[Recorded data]
══════════════════════════════

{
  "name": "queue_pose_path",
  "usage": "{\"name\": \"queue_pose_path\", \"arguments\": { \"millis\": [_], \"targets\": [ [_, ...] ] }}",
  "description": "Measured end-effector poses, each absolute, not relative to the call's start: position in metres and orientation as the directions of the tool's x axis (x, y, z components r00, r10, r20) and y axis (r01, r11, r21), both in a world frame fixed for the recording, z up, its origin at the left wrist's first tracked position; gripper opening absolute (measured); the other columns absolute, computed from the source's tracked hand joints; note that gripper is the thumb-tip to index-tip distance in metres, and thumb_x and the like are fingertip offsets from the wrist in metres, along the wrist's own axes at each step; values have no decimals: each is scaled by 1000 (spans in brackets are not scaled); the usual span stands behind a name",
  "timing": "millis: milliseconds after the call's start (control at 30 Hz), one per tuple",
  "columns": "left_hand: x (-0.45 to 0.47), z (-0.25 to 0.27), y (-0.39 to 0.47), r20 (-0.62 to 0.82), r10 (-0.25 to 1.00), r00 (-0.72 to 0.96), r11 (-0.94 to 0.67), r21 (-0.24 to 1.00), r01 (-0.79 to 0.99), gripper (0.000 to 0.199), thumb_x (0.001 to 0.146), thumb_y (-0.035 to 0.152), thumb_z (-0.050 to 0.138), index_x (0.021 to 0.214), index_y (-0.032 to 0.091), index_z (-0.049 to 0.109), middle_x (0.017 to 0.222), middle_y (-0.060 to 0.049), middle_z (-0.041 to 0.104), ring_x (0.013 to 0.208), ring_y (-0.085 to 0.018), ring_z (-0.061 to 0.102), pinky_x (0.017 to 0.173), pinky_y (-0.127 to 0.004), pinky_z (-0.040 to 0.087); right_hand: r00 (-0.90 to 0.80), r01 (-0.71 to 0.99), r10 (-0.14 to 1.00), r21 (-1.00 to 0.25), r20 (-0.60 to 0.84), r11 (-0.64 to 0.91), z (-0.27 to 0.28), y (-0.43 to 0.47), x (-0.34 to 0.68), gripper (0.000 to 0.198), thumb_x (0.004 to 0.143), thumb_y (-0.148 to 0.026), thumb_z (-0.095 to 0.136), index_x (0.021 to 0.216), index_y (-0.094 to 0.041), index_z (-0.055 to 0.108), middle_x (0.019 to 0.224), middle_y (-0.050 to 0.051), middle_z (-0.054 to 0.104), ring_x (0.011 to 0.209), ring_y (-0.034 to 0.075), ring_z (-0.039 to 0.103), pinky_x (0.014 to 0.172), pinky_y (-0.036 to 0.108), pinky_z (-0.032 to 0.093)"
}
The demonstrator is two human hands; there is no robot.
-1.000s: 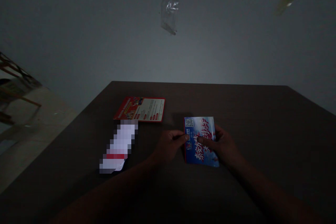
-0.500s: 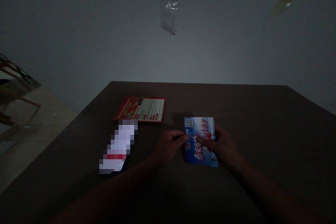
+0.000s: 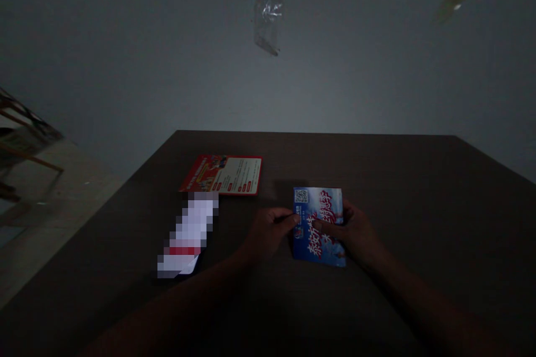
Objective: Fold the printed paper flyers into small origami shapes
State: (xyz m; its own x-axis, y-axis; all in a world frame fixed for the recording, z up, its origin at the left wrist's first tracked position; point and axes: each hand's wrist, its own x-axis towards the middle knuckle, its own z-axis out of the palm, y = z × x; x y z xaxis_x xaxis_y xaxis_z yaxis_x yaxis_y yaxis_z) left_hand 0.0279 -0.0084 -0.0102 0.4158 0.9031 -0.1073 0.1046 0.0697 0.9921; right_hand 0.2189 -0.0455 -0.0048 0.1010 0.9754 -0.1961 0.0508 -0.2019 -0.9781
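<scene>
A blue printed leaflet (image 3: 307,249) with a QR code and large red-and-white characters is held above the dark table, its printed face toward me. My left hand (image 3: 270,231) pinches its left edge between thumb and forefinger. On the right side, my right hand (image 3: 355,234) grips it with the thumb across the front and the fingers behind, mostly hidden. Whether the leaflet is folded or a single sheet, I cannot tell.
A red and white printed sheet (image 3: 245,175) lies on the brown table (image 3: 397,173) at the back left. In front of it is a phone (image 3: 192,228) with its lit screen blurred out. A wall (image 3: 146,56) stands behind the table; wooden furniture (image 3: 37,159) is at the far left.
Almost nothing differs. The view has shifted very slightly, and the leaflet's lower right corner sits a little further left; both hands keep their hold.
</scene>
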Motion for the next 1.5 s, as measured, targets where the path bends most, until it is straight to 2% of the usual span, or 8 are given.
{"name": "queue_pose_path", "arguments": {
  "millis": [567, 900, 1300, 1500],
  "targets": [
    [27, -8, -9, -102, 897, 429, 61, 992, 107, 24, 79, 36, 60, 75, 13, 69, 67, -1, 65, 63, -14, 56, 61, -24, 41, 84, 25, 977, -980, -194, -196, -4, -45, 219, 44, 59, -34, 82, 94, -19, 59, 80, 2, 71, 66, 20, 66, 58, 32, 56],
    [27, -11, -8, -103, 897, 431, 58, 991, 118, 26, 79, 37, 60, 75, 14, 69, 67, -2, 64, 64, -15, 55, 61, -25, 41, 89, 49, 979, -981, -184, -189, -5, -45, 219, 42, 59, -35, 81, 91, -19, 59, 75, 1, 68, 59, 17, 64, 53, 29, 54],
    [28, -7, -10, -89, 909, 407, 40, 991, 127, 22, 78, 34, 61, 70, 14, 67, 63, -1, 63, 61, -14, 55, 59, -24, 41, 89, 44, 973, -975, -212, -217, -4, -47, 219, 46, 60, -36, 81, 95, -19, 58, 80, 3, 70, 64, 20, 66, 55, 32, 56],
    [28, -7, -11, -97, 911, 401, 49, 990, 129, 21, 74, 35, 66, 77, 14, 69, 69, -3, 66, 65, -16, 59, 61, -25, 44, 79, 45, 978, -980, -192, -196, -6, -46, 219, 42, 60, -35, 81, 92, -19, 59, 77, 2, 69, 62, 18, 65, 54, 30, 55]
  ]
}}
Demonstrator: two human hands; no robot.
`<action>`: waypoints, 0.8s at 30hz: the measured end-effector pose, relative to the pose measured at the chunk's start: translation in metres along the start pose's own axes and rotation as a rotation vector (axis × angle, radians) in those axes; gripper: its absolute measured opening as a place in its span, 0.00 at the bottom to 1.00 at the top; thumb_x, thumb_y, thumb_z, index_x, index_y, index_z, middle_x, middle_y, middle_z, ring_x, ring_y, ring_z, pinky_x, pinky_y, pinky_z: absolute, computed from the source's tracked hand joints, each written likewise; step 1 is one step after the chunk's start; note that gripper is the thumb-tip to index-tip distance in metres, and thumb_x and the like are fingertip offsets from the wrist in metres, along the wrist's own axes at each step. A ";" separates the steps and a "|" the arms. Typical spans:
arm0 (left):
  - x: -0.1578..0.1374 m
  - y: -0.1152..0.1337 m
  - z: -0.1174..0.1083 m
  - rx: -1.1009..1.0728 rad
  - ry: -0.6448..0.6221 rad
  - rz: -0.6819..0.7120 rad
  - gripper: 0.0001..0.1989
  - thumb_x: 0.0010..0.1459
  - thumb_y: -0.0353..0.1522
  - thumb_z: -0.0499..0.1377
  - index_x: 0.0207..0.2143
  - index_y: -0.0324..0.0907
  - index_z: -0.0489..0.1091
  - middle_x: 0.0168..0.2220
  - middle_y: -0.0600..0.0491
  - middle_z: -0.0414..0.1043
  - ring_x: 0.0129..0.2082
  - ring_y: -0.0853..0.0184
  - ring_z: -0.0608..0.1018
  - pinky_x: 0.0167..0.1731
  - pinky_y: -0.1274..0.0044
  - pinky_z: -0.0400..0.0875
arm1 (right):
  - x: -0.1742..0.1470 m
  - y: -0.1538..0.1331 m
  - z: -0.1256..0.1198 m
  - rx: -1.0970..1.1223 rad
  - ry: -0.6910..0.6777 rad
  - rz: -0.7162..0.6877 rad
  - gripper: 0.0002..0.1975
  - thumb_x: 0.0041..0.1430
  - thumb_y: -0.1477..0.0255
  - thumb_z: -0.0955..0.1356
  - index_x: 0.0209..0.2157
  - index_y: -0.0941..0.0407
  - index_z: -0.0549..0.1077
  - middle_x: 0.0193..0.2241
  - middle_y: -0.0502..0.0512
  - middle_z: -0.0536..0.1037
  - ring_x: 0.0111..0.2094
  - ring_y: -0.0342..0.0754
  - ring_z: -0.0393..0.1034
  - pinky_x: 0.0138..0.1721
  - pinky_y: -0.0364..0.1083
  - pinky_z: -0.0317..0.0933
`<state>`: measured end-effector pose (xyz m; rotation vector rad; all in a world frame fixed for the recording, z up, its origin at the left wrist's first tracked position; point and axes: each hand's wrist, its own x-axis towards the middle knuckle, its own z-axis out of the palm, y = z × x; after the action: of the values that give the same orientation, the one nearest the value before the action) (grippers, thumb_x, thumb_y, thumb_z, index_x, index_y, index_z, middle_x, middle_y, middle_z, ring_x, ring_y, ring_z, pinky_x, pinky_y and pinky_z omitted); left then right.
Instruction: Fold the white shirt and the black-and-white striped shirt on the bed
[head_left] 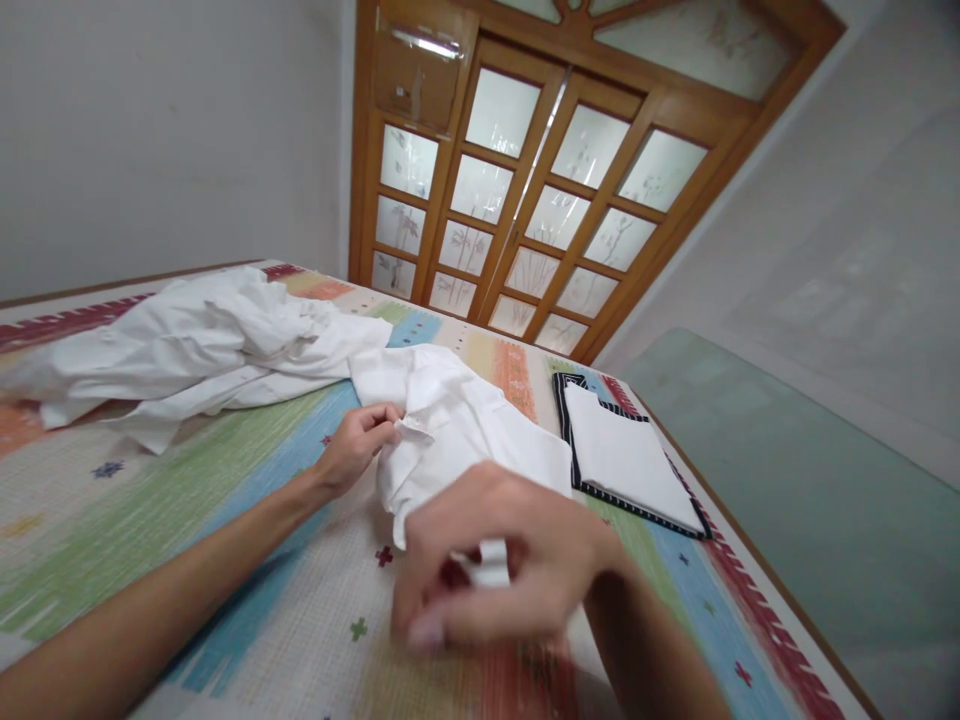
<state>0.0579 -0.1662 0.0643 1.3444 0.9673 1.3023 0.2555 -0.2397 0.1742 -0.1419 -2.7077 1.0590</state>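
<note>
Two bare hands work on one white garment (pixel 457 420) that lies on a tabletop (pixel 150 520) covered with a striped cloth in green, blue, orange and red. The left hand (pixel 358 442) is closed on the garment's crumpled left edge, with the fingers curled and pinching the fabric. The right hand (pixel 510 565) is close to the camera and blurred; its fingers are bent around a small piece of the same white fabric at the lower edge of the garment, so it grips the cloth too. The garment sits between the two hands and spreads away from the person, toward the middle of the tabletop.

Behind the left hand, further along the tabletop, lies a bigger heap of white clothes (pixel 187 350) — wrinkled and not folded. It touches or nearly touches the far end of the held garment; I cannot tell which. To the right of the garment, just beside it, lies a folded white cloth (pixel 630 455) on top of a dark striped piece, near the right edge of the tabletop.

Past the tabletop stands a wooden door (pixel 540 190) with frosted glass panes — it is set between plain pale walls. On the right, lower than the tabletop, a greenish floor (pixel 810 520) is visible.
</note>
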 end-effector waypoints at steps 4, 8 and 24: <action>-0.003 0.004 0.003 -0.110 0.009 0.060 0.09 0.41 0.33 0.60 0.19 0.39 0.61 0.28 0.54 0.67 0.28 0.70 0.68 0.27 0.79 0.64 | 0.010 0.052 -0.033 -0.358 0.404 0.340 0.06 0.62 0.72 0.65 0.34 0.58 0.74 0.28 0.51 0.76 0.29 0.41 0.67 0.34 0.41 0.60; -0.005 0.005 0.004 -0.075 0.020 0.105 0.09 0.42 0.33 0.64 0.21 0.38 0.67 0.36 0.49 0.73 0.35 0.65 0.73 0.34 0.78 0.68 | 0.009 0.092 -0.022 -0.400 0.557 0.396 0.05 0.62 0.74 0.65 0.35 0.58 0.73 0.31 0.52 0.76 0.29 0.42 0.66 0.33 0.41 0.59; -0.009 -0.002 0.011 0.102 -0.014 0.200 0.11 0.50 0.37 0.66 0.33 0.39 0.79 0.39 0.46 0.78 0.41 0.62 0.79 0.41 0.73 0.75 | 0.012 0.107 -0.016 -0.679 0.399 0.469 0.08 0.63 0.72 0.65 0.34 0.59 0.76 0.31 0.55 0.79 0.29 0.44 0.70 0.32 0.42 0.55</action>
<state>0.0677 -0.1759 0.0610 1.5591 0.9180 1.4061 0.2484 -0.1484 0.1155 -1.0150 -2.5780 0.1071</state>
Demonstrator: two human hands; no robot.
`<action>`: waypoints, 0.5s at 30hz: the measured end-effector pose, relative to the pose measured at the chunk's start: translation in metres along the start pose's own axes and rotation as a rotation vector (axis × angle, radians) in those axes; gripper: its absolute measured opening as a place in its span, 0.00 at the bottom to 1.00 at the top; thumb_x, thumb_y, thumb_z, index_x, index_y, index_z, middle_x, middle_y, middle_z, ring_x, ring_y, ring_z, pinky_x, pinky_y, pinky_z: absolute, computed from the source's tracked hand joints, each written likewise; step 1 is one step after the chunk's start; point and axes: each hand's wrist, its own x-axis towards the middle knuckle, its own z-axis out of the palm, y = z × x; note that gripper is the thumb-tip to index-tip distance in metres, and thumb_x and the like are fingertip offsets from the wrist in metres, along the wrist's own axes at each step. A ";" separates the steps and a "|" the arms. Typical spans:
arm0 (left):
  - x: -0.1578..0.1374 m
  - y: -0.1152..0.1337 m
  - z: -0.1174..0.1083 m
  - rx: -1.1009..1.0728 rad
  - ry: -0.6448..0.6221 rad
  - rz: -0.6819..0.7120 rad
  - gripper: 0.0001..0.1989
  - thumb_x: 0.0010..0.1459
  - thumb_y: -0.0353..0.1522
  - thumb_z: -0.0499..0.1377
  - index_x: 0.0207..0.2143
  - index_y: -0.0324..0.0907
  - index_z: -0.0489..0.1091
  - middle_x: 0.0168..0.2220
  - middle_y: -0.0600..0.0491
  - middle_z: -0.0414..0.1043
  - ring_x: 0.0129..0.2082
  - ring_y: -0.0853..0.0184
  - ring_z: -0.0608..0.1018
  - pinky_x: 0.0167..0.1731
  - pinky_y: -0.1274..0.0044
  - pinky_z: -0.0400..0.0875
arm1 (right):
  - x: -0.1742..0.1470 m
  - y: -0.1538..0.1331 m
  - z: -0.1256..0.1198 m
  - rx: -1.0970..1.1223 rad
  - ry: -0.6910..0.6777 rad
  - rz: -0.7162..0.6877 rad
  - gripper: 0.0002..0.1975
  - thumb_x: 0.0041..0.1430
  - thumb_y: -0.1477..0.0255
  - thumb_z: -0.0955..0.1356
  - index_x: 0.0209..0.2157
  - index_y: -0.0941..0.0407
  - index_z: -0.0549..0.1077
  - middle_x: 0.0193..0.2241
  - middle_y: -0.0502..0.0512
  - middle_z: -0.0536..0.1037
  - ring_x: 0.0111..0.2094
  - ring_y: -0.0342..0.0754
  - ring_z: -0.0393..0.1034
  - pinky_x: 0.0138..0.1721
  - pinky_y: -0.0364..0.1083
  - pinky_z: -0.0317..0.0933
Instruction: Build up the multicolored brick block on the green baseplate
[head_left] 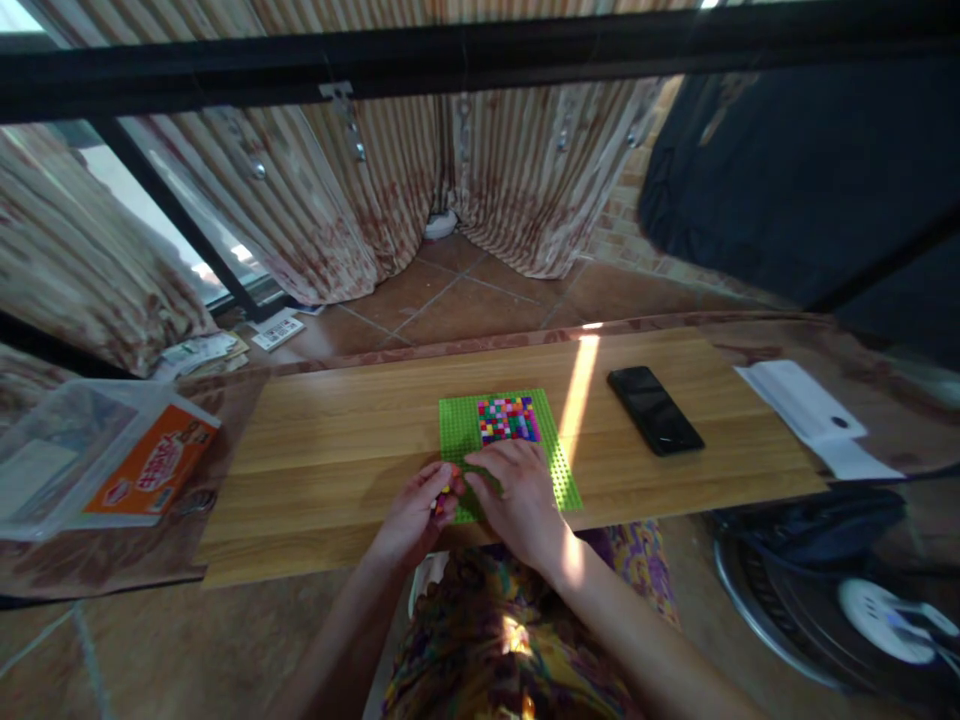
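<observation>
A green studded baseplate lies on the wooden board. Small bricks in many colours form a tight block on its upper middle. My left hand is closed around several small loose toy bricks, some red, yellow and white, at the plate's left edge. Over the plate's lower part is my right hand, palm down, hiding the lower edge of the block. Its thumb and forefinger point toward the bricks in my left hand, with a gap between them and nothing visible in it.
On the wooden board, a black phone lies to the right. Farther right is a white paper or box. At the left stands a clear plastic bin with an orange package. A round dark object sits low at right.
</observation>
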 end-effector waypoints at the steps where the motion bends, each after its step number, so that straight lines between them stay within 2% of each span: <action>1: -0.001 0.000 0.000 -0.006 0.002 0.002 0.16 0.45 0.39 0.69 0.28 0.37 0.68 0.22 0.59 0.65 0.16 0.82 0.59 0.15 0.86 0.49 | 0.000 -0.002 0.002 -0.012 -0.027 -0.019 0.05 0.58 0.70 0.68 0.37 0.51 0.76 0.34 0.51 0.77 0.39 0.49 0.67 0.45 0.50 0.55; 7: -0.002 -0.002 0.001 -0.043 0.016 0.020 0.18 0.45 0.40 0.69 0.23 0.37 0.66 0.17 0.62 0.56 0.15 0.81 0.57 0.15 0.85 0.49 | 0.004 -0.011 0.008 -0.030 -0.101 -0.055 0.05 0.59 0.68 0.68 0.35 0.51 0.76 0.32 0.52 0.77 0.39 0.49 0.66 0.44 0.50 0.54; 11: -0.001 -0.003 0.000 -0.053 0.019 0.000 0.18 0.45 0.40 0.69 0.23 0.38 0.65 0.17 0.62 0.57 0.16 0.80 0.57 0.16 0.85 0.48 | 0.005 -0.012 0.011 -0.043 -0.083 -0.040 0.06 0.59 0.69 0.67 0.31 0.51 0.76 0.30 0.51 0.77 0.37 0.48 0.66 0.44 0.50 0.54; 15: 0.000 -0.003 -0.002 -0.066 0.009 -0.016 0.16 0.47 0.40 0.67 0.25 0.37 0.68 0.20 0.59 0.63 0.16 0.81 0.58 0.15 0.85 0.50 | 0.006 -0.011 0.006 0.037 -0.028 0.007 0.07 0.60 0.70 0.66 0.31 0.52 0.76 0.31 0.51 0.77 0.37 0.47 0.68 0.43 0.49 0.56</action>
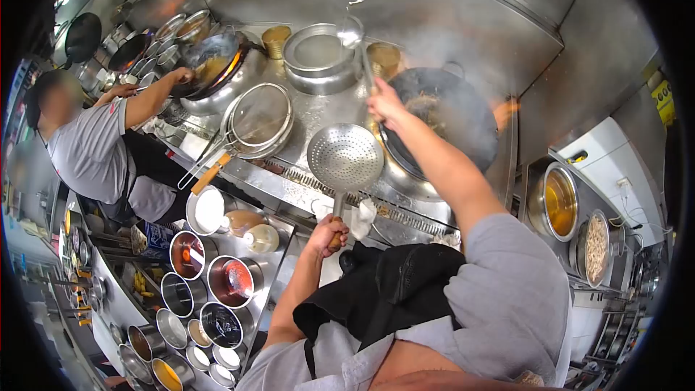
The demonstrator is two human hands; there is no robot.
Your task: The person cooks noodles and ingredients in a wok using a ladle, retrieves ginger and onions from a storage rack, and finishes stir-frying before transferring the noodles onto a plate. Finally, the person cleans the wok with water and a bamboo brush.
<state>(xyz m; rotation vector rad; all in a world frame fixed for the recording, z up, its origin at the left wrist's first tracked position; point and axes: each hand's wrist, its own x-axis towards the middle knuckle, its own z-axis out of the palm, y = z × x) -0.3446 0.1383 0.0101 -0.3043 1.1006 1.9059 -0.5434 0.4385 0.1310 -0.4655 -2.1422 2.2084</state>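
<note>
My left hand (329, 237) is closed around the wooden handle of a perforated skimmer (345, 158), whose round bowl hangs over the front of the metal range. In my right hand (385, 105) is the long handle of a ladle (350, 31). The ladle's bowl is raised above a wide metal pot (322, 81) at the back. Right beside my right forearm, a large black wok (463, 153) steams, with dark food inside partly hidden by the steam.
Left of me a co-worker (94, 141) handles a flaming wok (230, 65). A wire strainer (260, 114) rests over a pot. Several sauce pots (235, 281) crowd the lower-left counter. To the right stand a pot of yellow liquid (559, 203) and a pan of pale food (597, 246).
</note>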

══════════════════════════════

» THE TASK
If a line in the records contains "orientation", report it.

» EXERCISE RESPONSE
  "description": "Measured end-effector poses, each absolute, not relative to the call's start: position in metres and orientation as the directions of the tool's x axis (x, y, z components r00, r10, r20) and y axis (r01, r11, r21), both in a world frame fixed for the recording, z up, its origin at the left wrist's first tracked position; gripper opening absolute (measured); the other columns absolute, computed from the source's tracked hand joints; note that gripper is the thumb-tip to index-tip distance in metres, and thumb_x and the like are fingertip offsets from the wrist in metres, along the wrist's own axes at each step; values have no decimals: each is scaled by 1000 (spans in brackets are not scaled); the usual span stands behind a name",
`<state>`: measured end-effector pose (xyz m; rotation vector rad; all in a world frame fixed for the recording, z up, its origin at the left wrist's first tracked position; point and axes: each hand's wrist, its own x-axis towards the middle knuckle, its own z-axis out of the palm, y = z × x; after the action: of the values that give the same orientation, the one nearest the value before the action) (grippers, thumb_x, thumb_y, thumb_z, index_x, index_y, index_z, middle_x, middle_y, middle_z, ring_x, ring_y, ring_z, pinky_x, pinky_y and pinky_z omitted); left then right.

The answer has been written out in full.